Osborne’s salary for 2002 was $850,000, and he received $100,767 in benefits and other compensation.
OPG’s former chief nuclear officer, Eugene Preston, who was in over-all charge of the problem-plagued Pickering project until he retired suddenly in October, was paid $2.5 million, including a $1.4 million retirement benefit.
The company’s statements show it had operating income last year of $245 million before restructuring charges, compared with $424 million the previous year.
Revenue declined to $5.75 billion from $6.24 billion because of OPG’s decision in mid-2001 to lease the Bruce nuclear generating station to a private consortium. The 2002 results include no revenue from Bruce, while the 2001 results include a partial year’s revenue from Bruce.
Bruce contributed about 7 per cent of OPG’s total production in 2001 prior to being leased.
While OPG’s production fell, the price it realized on its power sales rose by 10 per cent to 4.4 cents a kilowatt hour from 4 cents the previous year.
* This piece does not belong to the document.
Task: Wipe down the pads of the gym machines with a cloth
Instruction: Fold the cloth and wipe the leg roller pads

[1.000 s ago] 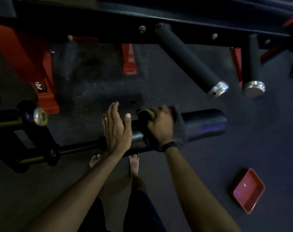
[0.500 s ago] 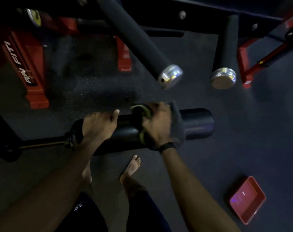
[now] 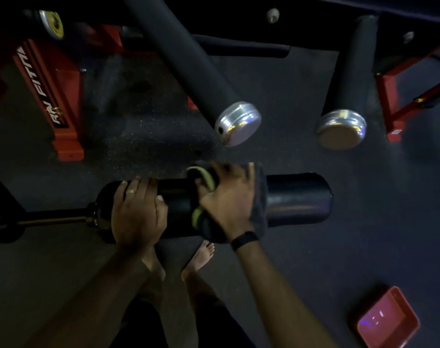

The higher prices resulted from the government’s decision to open the Ontario power market to competition last May.
Net profit for OPG declined by 69 per cent to $47 million on the year, down from $152 million in 2001. A statement from OPG blamed the lower profits on the Bruce lease and higher coal prices.
The net profit could have been a loss had it not been boosted by "other income" of $171 million, largely stemming from asset sales.
That included $99 million for the sale of four hydro generating stations on the Mississagi River and $54 million in unspecified gains on the sale of long-term assets.
OPG is under pressure to return the Pickering A nuclear station to service. The province suffered power shortages last summer and had to import electricity to avoid blackouts.
The financial statements reiterate that the first unit of Pickering A is due to return to service by June 30.
But it notes "there remain risks that could impact the cost and schedule of the return to service of the first unit. This includes the risk of additional construction and other discovery work that may be identified through the testing and commissioning process, additional challenges that may result from the first-time commissioning of the laid-up units and various regulatory risks."
The second of the four Pickering A units is supposed to return to service within a year of the first unit. But the report doesn’t guarantee when it will be back. It notes the "cost and schedule to return this unit to service are under review."
OPG vice-president Chuck Pautler said Osborne had cited Pickering A as a place where performance must improve. He had also flagged safety, following an accident in which two swimmers drowned below an OPG dam when the gates were suddenly opened to generate power.
Consequently, he said, Osborne asked not to take a bonus.
All other senior officers received bonuses, but most were much lower than in 2001.
The results left some critics shocked.
Tom Adams, executive director of Energy Probe, said he was "taken aback" by the dwindling profits during a period of high prices.
And he noted OPG’s debt appears to be climbing at the same time according to the statements, which showed long-term debt up to $3.352 billion from $3.015 billion in 2001.
Liberal energy critic Sean Conway also said the poor profits are hard to understand during a period of high energy prices. OPG is required to rebate a portion of its revenue to customers because of its market power, but Conway said that doesn’t explain the decline.
"The Pickering project is hemorrhaging. It’s costing vastly more money that it was supposed to," Conway said.